Mechanismen van droogteresistentie in woestijnplanten

De mechanismen van droogteresistentie kunnen worden onderverdeeld in drie primaire typen. Ten eerste is droogteontsnapping het vermogen van de plant om zijn levenscyclus te voltooien voordat zich een ernstig tekort aan planten ontwikkelt.

1. Droogtevlucht :

Droogte-ontheemden, of efemere verschijnselen, verschijnen snel na hevige regenval in woestijngemeenschappen. Ze groeien snel en produceren zaad voordat de grondwatervoorraad op is en er wordt aangenomen dat ze geen speciale fysiologische, morfologische of biochemische mechanismen hebben om watertekorten te verwerken.

Het is echter bekend dat veel zomerse kortstondigheden een Kranz-type anatomie hebben die typisch is voor de C4-route van fotosynthese en die de efficiëntie van het watergebruik verhoogt. Efemeralen lijken droge omgevingen te overleven vanwege hun snelle groei en ontwikkelingsplasticiteit. Onder droge omstandigheden doet zich weinig vegetatieve groei voor en er zijn weinig bloemen en zaden, maar in natte jaren maakt hun onbepaalde groeiwijze het mogelijk grote hoeveelheden zaad te produceren.

2. Droogtetolerantie met een laag weefselwaterpotentieel :

Ten tweede, droogtetolerantie bij laag weefselwaterpotentieel door mechanismen die het onderhoud van turgor mogelijk maken en / of de tolerantie van het protoplasma voor uitdroging verhogen. Turgor kan worden gehandhaafd als het waterpotentieel daalt als gevolg van de accumulatie van opgeloste stoffen zoals suikers die het osmotische potentieel verlaagt of het kan worden onderhouden door een hoge elasticiteit van het weefsel.

Aangezien er weinig metingen van weefselelasticiteit zijn uitgevoerd en het onwaarschijnlijk lijkt dat volledig geëxpandeerde weefsels in reactie op lage waterpotentialen in elasticiteit zouden toenemen, lijkt het onderhoud van turgor voornamelijk door ophoping van opgeloste stoffen. Munns et. al. (1979) ontdekte dat de belangrijkste opgeloste stoffen die zich ophopen in tarwebladeren tijdens droogtestress 'suikers en aminozuren' waren.

In andere planten worden organische zuren, kalium en chloride tot aanzienlijke niveaus geaccumuleerd. Er is ook veel aandacht besteed aan de rol van accumulatie van proline en betaïne in planten tijdens waterstress. (Wyn Jones & Storey 1981). De ophoping van proline en glycinebetaïne kan een directe reactie zijn van de plant op de stress of mogelijk een bijproduct van de stress door het effect ervan op het celmetabolisme, zoals eiwitsynthese. Daarom volgt hieruit niet dat de snelheid of mate van accumulatie van proline of glycinebetaïne een index is van droogtetolerantie die door plantenveredelaars kan worden gebruikt.

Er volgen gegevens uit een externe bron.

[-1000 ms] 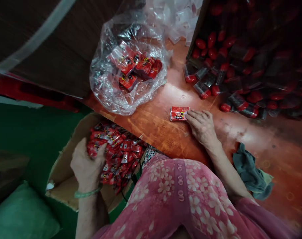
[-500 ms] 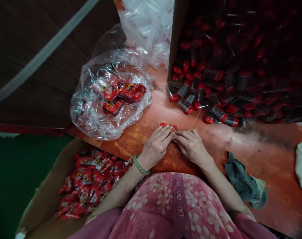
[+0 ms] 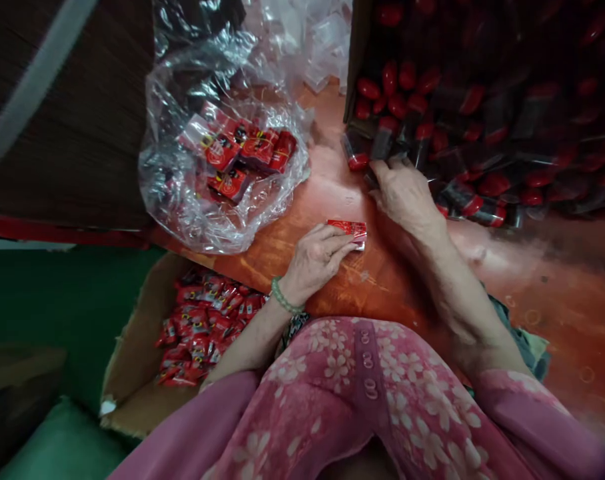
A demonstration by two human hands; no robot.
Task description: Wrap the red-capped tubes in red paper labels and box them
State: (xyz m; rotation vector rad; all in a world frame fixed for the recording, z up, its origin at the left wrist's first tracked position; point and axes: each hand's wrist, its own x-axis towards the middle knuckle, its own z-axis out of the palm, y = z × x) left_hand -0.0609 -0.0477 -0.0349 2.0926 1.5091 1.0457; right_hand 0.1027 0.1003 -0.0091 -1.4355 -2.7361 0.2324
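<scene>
My left hand point(image 3: 320, 259) rests on the table with its fingers closed on a small, flat red printed packet point(image 3: 352, 230); a pale strip shows at the packet's lower edge. A green bead bracelet is on that wrist. Farther out and to the right, my right hand point(image 3: 402, 193) is at the near edge of a pile of small clear bottles with red caps point(image 3: 384, 137). Its thumb and fingers close around one dark bottle there, mostly hidden by the hand.
A clear plastic bag point(image 3: 192, 223) with several red printed packets lies left on the orange table point(image 3: 327, 190). Below stands a cardboard box point(image 3: 132, 347) of red wrapped pieces point(image 3: 202, 327). Clear plastic pieces point(image 3: 325, 50) lie at the back, a dark green cloth point(image 3: 530, 343) at right.
My right hand has left the red packet and moved forward and right to the bottles. My left hand stays on the packet. The view has shifted.
</scene>
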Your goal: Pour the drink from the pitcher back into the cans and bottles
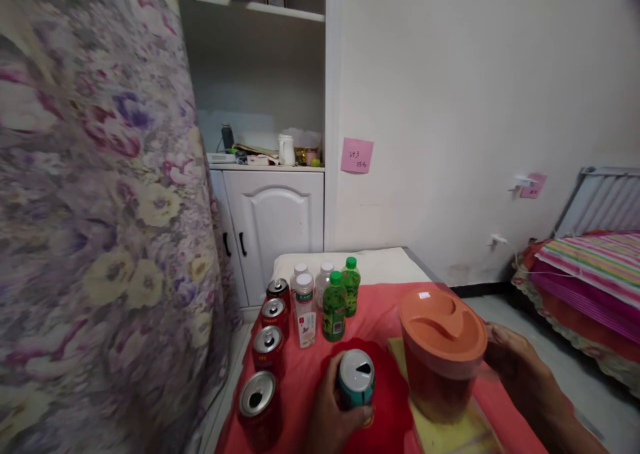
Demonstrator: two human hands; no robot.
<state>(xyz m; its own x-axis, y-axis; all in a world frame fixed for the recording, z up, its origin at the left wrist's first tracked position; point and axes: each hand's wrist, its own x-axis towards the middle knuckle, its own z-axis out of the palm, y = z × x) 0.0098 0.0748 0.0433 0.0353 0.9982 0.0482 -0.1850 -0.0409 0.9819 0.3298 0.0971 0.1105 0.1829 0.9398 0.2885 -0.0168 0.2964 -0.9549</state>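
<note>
My left hand [333, 407] is wrapped around a teal drink can [357, 381] with an opened silver top, over a red scalloped plate [395, 407]. At the right, my right hand [510, 357] grips the side of a pitcher [443, 354] with an orange lid, where its handle would be; the fingers are partly hidden and blurred. The pitcher is over a folded yellow cloth [430, 434]; I cannot tell whether it rests on it. Left of the plate are several red cans [269, 347] in a row. Green-capped bottles [334, 314] and white-capped clear bottles [304, 301] stand behind the plate.
A red cloth [380, 307] covers most of the table. A floral curtain [100, 207] hangs at the left, and a white cabinet [275, 227] stands behind. To the right is a bed [595, 274] with striped bedding, beside a white wall [440, 107].
</note>
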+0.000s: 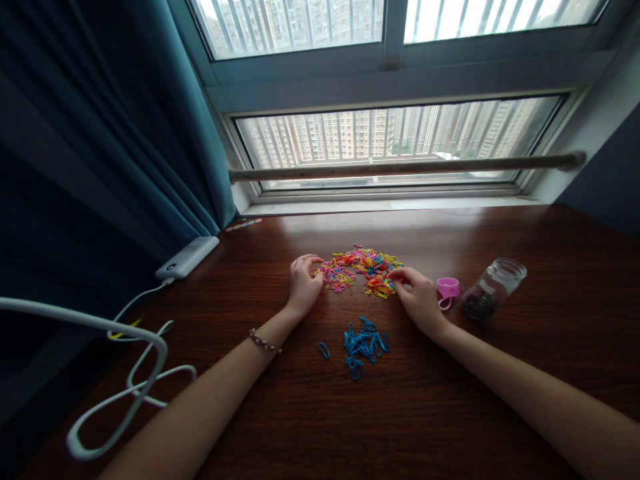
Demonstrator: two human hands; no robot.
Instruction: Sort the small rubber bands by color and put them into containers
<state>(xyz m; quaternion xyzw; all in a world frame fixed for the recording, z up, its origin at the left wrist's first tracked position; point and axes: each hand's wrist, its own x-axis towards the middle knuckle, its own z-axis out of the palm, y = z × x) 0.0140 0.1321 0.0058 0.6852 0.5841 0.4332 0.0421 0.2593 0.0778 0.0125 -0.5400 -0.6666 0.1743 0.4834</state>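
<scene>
A loose pile of small rubber bands in pink, yellow, orange and some blue lies on the dark wooden tabletop. My left hand rests at the pile's left edge, its fingers curved and thumb and forefinger apart beside the bands. At the right edge of the pile, my right hand has its thumb and fingers drawn together on the bands; what is between the tips is too small to make out. Nearer to me is a separate heap of blue rubber bands, with a single blue band to its left.
Right of my right hand are a pink cup-shaped piece with a loop and a tilted clear jar with dark contents. A white power bank with a white cable sits at left by the blue curtain.
</scene>
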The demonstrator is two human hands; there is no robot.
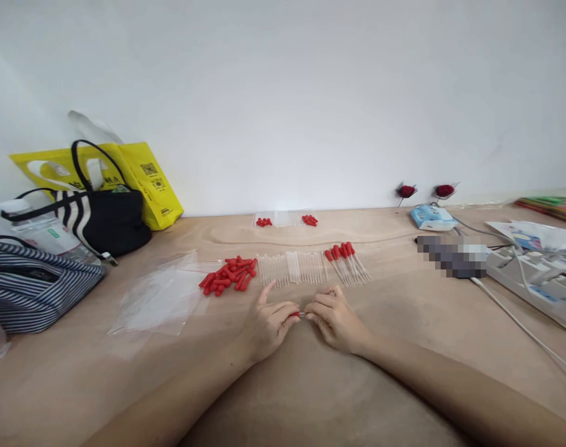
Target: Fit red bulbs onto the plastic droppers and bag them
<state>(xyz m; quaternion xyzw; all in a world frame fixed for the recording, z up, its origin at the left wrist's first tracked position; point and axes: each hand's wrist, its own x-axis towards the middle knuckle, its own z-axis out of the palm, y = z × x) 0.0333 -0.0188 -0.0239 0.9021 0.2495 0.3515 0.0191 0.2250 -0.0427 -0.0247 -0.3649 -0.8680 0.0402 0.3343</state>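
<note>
My left hand (272,323) pinches a red rubber bulb (295,314), most of it hidden by the fingers. Facing it, my right hand (335,320) is closed on a thin clear dropper tube (303,314), whose end meets the bulb between the hands. Beyond my left hand lies a heap of loose red bulbs (229,274). Clear dropper tubes (292,267) rest side by side in a row past my fingers. To their right, several droppers with red bulbs fitted (346,261) lie in a slanted group.
Clear plastic bags (159,295) lie flat at left, near a striped pouch (40,285), a black bag (108,220) and a yellow bag (159,186). By the wall is a bag with red bulbs (285,218). A tissue pack (432,218) and a power strip (538,285) with cables stand right.
</note>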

Protoplasmische resistentie tegen watertekorten wordt het best gedemonstreerd in de 'opstanding'-planten en in snel drogende mossen zoals Tortula ruralis, die binnen enkele minuten na rehydratatie het normale celmetabolisme kunnen hervatten. Het is mogelijk dat proline, glycinebetaïne of andere cytoplasmatische niet-toxische opgeloste stoffen zich kunnen ophopen die de membranen en macromoleculen beschermen tegen ernstige uitdroging.

3. Droogtetolerantie bij waterweefsel met hoog weefsel :

De droogtetolerantie bij een hoog weefselwaterpotentieel is primair een mechanisme om droogte te vermijden door uitdroging van het weefsel te voorkomen.

Planten in deze categorie kunnen een hoog weefselwaterpotentieel handhaven door mechanismen die de wateropname behouden of waterverliezen onder droge omstandigheden verminderen. Wateropname kan worden gehandhaafd door een toename van de worteldichtheid of door dieper te groeien.

Mechanisme voor het verminderen van waterverlies omvat voorschriften van de huidmondopening en de ontwikkeling van een ondoordringbare nagelriem. Helaas, als CO 2 via de huidmondjes binnenkomt, resulteert een vermindering van het waterverlies door verminderde stomatale apertuur ook in verminderde fotosynthese en uiteindelijk in plantenopbrengst.

Waterverlies kan echter worden verminderd door bladbewegingen en veranderingen in de reflectie van bladeren waardoor de hoeveelheid geabsorbeerde straling afneemt. Verwelking, de productie van haren, oppervlaktewas of zout verhogen de reflectie van het blad. Ten slotte kan het afstorten van de oudere onderste bladeren het waterverlies door veel gewassoorten verminderen.